Centinaia di biciclette per riprendersi Genova: la Women Bike Ride attraversa la città

Domenica 20 settembre torna la pedalata lenta e transfemminista aperta a ogni età e livello di esperienza. Il nuovo percorso unirà Sampierdarena a San Fruttuoso, passando per il centro, tra incontri, coreografie e momenti di festa

Genova si prepara a essere attraversata da una lunga scia di biciclette, colori e voci. Domenica 20 settembre 2026 torna la Women Bike Ride, la pedalata collettiva nata per rivendicare una città più equa, accessibile e sicura, nella quale le donne possano muoversi liberamente e riappropriarsi degli spazi pubblici.

La manifestazione non avrà alcun carattere sportivo o competitivo. Sarà un pomeriggio dedicato al movimento, al benessere e all’attivismo, aperto alle donne di ogni età e a persone con qualsiasi livello di esperienza. Potrà partecipare anche chi non utilizza abitualmente la bicicletta o considera la strada un ambiente poco sicuro. L’invito degli organizzatori è rivolto a tutte, tutti e tutt*, nel segno dell’inclusione.

La principale novità dell’edizione 2026 sarà il percorso, più lungo e capace di coinvolgere nuove zone della città. Il ritrovo è previsto alle 16 in piazza del Monastero, a Sampierdarena, dove si terranno le attività di apertura. La partenza sarà alle 16.30, mentre l’arrivo in piazza Giovanni Martinez, a San Fruttuoso, è atteso intorno alle 18.30. La pedalata attraverserà anche il centro di Genova.
Il tragitto è stato studiato per risultare accessibile a ogni partecipante.
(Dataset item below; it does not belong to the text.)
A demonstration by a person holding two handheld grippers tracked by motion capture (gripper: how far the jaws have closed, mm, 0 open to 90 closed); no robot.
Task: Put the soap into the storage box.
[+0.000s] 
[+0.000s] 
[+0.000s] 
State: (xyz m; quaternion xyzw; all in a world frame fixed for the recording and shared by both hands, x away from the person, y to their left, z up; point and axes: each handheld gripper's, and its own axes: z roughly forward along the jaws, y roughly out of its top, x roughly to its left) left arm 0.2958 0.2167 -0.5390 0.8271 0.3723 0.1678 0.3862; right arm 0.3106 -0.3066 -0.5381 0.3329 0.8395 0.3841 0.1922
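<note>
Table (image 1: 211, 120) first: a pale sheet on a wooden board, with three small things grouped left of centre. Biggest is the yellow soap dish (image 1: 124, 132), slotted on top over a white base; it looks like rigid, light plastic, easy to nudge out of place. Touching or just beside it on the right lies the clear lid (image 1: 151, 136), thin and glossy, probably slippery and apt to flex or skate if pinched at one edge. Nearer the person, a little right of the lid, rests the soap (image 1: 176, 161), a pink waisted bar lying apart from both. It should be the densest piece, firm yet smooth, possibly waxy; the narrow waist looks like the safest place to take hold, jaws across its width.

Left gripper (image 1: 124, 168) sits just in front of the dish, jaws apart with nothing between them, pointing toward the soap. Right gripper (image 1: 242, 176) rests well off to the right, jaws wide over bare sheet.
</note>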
Il gruppo sarà accompagnato da cicliste e ciclisti esperti, mentre la polizia locale si occuperà della gestione del traffico e della sicurezza lungo le strade interessate. Durante il percorso e nella piazza di arrivo sono previsti incontri, coreografie, flash mob e momenti di festa.
La Women Bike Ride fa parte del calendario ufficiale della Settimana europea della mobilità 2026 ed è promossa insieme alla Federazione italiana ambiente e bicicletta di Genova. L’iniziativa è stata organizzata in dialogo con l’assessore comunale alla Mobilità sostenibile Emilio Robotti, con l’assessora ai Servizi educativi e alle Pari opportunità Rita Bruzzone, con l’assessora alla Sicurezza urbana Arianna Viscogliosi e con i Municipi Centro Est, Centro Ovest e Bassa Val Bisagno.
Nella stessa giornata iniziative analoghe si svolgeranno in diverse città italiane ed europee, tra le quali Bari, Treviso, Bruxelles e Vienna. A unire le partecipanti saranno la richiesta di maggiore libertà e sicurezza, il diritto alla salute e all’indipendenza e la volontà di rendere maggiormente visibili sia le donne nella società sia le biciclette sulle strade.
«Le città sono spesso pensate come se le auto ne fossero le naturali protagoniste. Nelle città antiche come Genova, dove lo spazio è già scarso, quel poco che c’è è stato sottratto proprio a chi lo vive in modo più fragile», spiega Michela Gaffo, co-organizzatrice dell’iniziativa. «La Women Bike Ride nasce per rivendicare lo spazio che ci è stato tolto: per essere ingombranti, visibili e rumorose».
Per Stefania Marongiu, la presenza alla guida della città della sindaca Silvia Salis conferisce alla manifestazione un significato ancora più forte. «Pedaliamo per non retrocedere di un solo passo e per continuare ad avanzare nella conquista dei nostri spazi: sul lavoro, nelle strade, nella politica e nelle nostre famiglie».
La pedalata vuole inoltre riportare nel confronto pubblico i temi dell’inclusione e dell’educazione sessuoaffettiva. «Parlare e occupare uno spazio fisico può cambiare le cose», sottolinea la co-organizzatrice Chiara Piccardo. «Per questo dobbiamo esserci, e in tante».
Il manifesto della Women Bike Ride descrive la bicicletta non soltanto come un mezzo di trasporto, ma come uno strumento di emancipazione: economico, democratico e capace di offrire libertà, salute e autonomia. Il 20 settembre questa idea prenderà forma sulle strade di Genova, con una pedalata lenta destinata a farsi vedere e sentire.